For anyone who actually watched Donald Trump's yet-again-bizarre performance in yesterday's supposed COVID-19 press briefing, the takeaways were predictable—but unambiguous. Trump gave approximately zero actual information, other than announcing Mike Pence would be in charge of it all. If anything, and as usual, Trump un-informed the public about the spread of COVID by making bizarrely false claims about the borders and arbitrarily declaring there to be "15" infected patients in the United States, despite the actual known number being, at the time of his speech, at least 60. Everything else was generalities of the usual Trump sort when he has no actual information to convey, and has had no interest in collecting information that should be conveyed.
He bashed critics. He gave false assurances that were contradicted by the public health officials he introduced. He fidgeted in the background like a bored child as others talked. But mostly, when faced with a public health crisis that could swiftly reach pandemic proportions and kill millions in worst-case scenarios, he said nothing.
At Press Watch, Dan Froomkin runs down the list of big media responses to Wednesday's baffling Donald Trump presser about the emerging COVID-19 pandemic.
The problem, as Froomkin sees it: The press continues to cover up Trump's "terrifying incoherence" even now. They’re doing so even though Trump's obvious incoherence may be zero point zero hours away from killing people.
That Trump has nothing to say, even on this, is news, but reporters are by widespread media convention largely restrained from saying so. I don't quite agree with Froomkin that the press is "covering up" for Trump; it might be more accurate to say they are covering up for their own outlets, and for stylistic conventions which have at this point utterly failed them. The edicts of journalism insist on content "neutrality" to such an extent that reporters scrub vital public information from their stories if that vital public information might be considered "partisan."
There's not much that would raise shouts of "partisan" quite like the press writing down on paper what the rest of us watched on our own television screens, though: The sitting president seems unable to convey a coherent, accurate-to-the-facts summary of what the current danger even is, much less mount a response. It is partisan to believe your own eyes and ears.
America is now in yet another patch of familiar but unpleasant territory: A national emergency that requires the government to, at the very least, not be Incredibly Damn Stupid in its response. This is largely the only requirement of the White House at this juncture, or would be had the White House not previously cut from government the group of people devoted to handling new disease outbreaks to begin with.

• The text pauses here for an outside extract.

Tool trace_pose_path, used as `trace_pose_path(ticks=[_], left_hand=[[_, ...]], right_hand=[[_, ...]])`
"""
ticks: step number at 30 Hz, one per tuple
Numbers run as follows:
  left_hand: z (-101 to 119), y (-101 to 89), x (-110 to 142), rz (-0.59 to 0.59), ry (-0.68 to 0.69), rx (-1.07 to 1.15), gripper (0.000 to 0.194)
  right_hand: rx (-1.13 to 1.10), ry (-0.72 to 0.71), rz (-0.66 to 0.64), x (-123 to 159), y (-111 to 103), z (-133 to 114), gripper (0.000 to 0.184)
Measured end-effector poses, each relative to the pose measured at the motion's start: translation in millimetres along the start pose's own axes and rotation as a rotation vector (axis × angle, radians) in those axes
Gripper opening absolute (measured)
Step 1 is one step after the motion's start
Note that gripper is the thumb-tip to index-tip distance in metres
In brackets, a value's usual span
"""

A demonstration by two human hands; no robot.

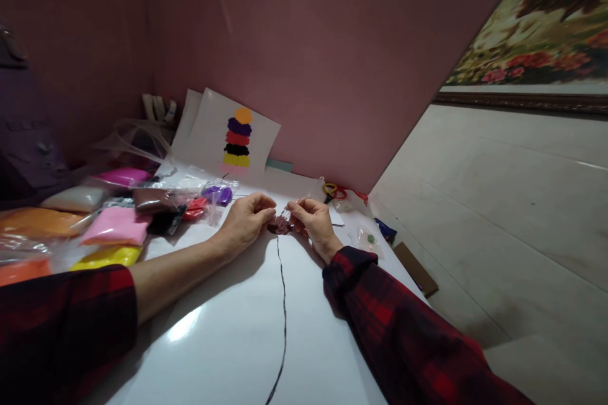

Instead, let's look at what actually happened, when you strip out all of the indecipherables.
Donald Trump announced that Mike Pence would now be in charge of coordinating the national response to COVID-19. All fine and good, but we got next to no information about what that would entail. (As of today it seems to consist of a new firewall between the public and new information about the virus, requiring all new government interviews about the pandemic be cleared through Mike Pence's office.) Trump talked for a good long time, giving out false information and claiming that a vaccine would be coming "very soon"—a statement contradicted by other speakers who noted that there would be no available vaccine for at least 18 months.
No other information was conveyed. If anything, it was the last moments of the appearance that were most telling. As Trump was preparing to leave the room, he pointed a finger at Pence. "Wish him good luck," Trump said about Pence's new role leading the nation's response to a potential human health catastrophe. As Trump fielded a shouted question about whether he still had "confidence" in Health and Human Services Secretary Alex Azar, Azar himself quickly slid behind the now-vacant podium to very awkwardly say that the press was misunderstanding Trump. "I think you're not getting the point here of this," he admonished reporters. "I'm still chairman of the task force." Mike Pence, said Azar, was just there to give him "the biggest stick one could have in government" for helping him.
If it looked like members of Trump's coronavirus "task force" couldn't even get themselves out the briefing room door before contradicting each other, you may be right: Multiple media sources quickly confirmed that Azar was "blindsided" by Trump's announcement that Mike Pence was now supposedly in charge. Well, there’s a confidence builder.
"Top news organizations," says Froomkin in his piece, "rather than accurately representing Trump's alarming behavior, made it sound like nothing untoward happened at all." This is true. The point of Donald Trump's press conference was to stabilize the markets and calm public fears by showing that Donald Trump and his team were thoroughly in charge of things while presenting absolutely no evidence for it. The press has done him a small favor in that regard: If more of the public had actually watched Trump's presser, rather than merely read about it the next morning, the stock market might have fallen twice as far.